Exercise 6: Reverse Polish Notation

    Finger exercises
     
    1. Make sure that you understand postfix evaluation.
    2. Łukasiewicz was a Polish logician, so his notation for parentheses-free expressions is often called Reverse Polish Notation. To get your brain in gear, convert the following expressions to RPN! What are the values of the expressions?
      1. 1 * 2 + 3
      2. 1 + 2 * 3
      3. 1 + 2 - 3 ^ 4
      4. 1 ^ 2 - 3 * 4
      5. 1 + 2 * 3 - 4 ^ 5 + 6
      6. ( 1 + 2 ) * 3 + ( 4 ^ ( 5 - 6 ) )
      7. 1 + 2 + 3 / 4 + 5 + 6 * ( 7 + 8 )
      8. 9 - 1 - 2 - 3 * 2 - 1
         
    3. For the infix expression a + b ^ c * d ^ e ^ f - g - h / ( i + j ), do the following:
      1. Show how to generate the corresponding postfix expression.
      2. Show how to evaluate the resulting postfix expression.

      3.  
    4. Explain, in general terms, how unary operators can be incorporated into the expression evaluators. Assume that the unary operators precede their operands and have high precedence.


    Lab exercises


    Read through all of the exercises before starting! Oh dear, this is a lot of work. I guess we can't play one-person-types-while-the-other-looks-on this week.... I would strongly suggest that one person get exercise 1 to work while the other one starts exercise 2. Then you exchange code, and voilà, it works! Now you can get back together to do the third exercise. The bored are, of course, done in half an hour, so they go on to do other interesting things.
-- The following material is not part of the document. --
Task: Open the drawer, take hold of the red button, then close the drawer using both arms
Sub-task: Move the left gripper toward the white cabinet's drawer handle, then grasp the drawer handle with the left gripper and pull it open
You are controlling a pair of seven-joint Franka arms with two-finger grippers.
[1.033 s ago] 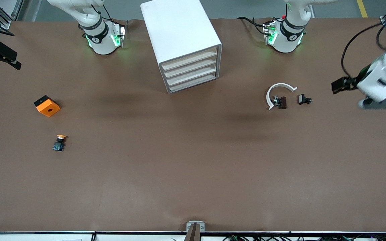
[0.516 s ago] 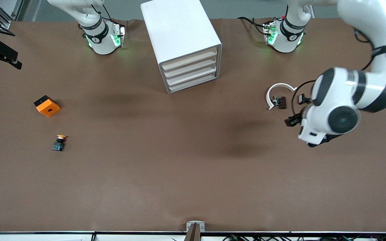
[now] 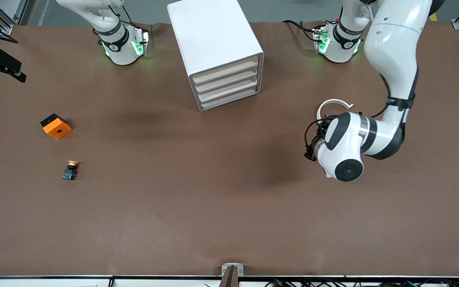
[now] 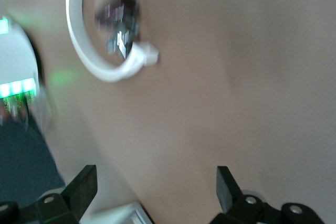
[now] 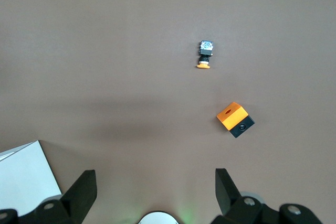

    1. Implement a class Stack.java as discussed in the lecture, using a linked list of objects that you implement yourself! Don't use the Stack or LinkedList that is available by default in Java. Try and type it in yourself, not just copy the handout. How will you test this? Your class should include both an exception on stack underflow as well as stack overflow. Will you really need both exceptions? Why or why not? Override the toString() method to provide a useful way of printing a stack. Now make it generic, so it can take values of any type. Coordinate your interface with your partner.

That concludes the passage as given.